## Task objective
The pictures in the listing below are to be skipped, while the lines between the line holding "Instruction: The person" and the line holding "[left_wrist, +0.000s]", inclusive, are to be output exactly.

+++

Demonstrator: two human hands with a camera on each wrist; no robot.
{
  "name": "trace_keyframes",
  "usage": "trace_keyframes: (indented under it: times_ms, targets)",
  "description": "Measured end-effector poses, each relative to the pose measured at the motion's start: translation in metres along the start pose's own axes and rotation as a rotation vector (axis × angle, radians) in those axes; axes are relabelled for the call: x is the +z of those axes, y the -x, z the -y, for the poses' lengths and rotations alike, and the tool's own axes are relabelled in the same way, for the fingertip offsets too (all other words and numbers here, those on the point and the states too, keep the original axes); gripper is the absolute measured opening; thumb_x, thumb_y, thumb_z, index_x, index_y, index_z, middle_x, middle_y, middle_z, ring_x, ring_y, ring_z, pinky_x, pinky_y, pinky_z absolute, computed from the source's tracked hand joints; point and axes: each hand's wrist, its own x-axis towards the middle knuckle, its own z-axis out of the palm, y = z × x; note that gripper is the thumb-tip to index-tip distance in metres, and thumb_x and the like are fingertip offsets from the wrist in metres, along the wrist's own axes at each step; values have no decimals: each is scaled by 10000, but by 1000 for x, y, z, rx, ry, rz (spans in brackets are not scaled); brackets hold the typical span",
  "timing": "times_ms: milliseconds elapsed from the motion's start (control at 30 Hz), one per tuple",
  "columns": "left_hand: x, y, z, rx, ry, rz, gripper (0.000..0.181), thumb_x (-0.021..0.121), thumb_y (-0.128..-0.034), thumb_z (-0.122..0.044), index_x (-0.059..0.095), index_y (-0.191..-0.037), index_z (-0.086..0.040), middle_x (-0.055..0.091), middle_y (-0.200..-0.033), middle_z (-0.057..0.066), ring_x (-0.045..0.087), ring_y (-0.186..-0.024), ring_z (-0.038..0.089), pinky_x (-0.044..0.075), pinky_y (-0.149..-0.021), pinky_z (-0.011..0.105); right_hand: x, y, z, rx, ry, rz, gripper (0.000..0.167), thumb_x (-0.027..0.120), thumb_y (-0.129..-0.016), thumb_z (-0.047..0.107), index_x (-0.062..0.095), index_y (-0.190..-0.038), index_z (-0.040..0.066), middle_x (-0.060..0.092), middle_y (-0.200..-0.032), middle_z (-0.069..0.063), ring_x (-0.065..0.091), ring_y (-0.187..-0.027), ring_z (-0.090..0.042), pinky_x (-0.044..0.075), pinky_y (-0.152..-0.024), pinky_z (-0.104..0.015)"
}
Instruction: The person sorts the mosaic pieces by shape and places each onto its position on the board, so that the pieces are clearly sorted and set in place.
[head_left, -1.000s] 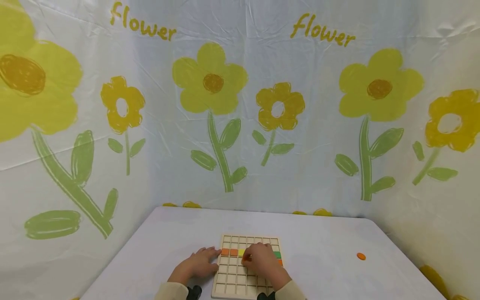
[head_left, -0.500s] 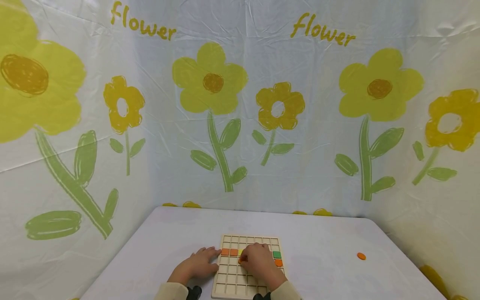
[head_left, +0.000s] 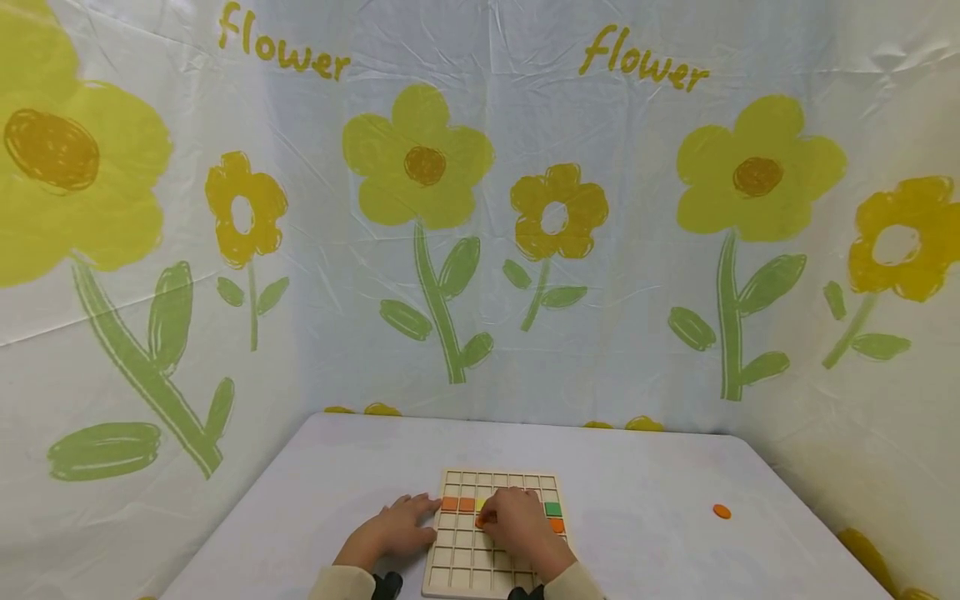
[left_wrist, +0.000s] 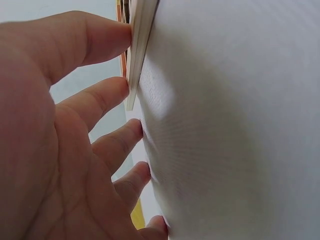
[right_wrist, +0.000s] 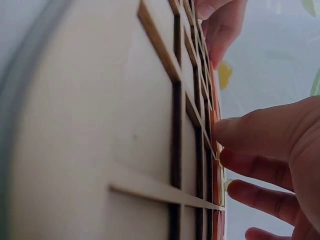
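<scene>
A pale wooden grid board (head_left: 450, 577) lies on the white table. My left hand (head_left: 397, 527) rests at its left edge, fingers spread; in the left wrist view the thumb and index fingertip touch the board's side (left_wrist: 140, 45), other fingertips on the tabletop. Over the middle of the grid, my right hand (head_left: 519, 523) pinches an orange disc (head_left: 480, 522) at a cell below the yellow square (head_left: 481, 505). Two orange squares (head_left: 458, 504) sit left of the yellow one. A green square (head_left: 552, 509) and an orange disc (head_left: 557, 526) show at the right. My right hand hides the cells between.
Another orange disc (head_left: 722, 512) lies alone on the tabletop (head_left: 645, 492) to the right. Behind and beside the table hangs a white cloth (head_left: 322, 350) printed with yellow flowers.
My right hand has shifted slightly left with the orange disc, lowering it to the grid, and has uncovered the orange disc at the right. The left hand stays in place.
</scene>
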Motion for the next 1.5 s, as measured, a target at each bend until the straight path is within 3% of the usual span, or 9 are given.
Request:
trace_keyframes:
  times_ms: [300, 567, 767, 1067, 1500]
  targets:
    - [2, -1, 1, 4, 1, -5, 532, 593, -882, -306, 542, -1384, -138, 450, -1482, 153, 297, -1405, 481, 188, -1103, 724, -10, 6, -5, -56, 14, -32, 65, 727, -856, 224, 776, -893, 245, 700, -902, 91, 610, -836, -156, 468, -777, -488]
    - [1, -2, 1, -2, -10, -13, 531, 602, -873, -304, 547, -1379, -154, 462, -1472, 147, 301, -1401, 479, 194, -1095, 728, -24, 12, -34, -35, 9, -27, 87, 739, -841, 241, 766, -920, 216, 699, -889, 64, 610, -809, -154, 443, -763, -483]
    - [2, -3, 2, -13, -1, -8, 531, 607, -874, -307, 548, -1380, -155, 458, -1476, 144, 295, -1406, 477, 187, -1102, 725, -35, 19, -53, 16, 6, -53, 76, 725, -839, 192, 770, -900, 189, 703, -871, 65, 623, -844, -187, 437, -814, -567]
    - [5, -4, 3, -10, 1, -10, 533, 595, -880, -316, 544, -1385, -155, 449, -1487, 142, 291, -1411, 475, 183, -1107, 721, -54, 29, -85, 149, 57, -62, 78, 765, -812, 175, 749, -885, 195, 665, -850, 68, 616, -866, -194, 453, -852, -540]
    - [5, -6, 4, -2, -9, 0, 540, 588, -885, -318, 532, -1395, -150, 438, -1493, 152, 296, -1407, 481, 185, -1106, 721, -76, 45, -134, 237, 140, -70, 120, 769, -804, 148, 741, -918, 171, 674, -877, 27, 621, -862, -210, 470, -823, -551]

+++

## Answer to this task
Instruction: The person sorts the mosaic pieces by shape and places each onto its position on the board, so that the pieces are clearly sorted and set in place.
[head_left, -1.000s] 
[head_left, -0.500s] 
[head_left, +0.000s] 
[left_wrist, +0.000s] 

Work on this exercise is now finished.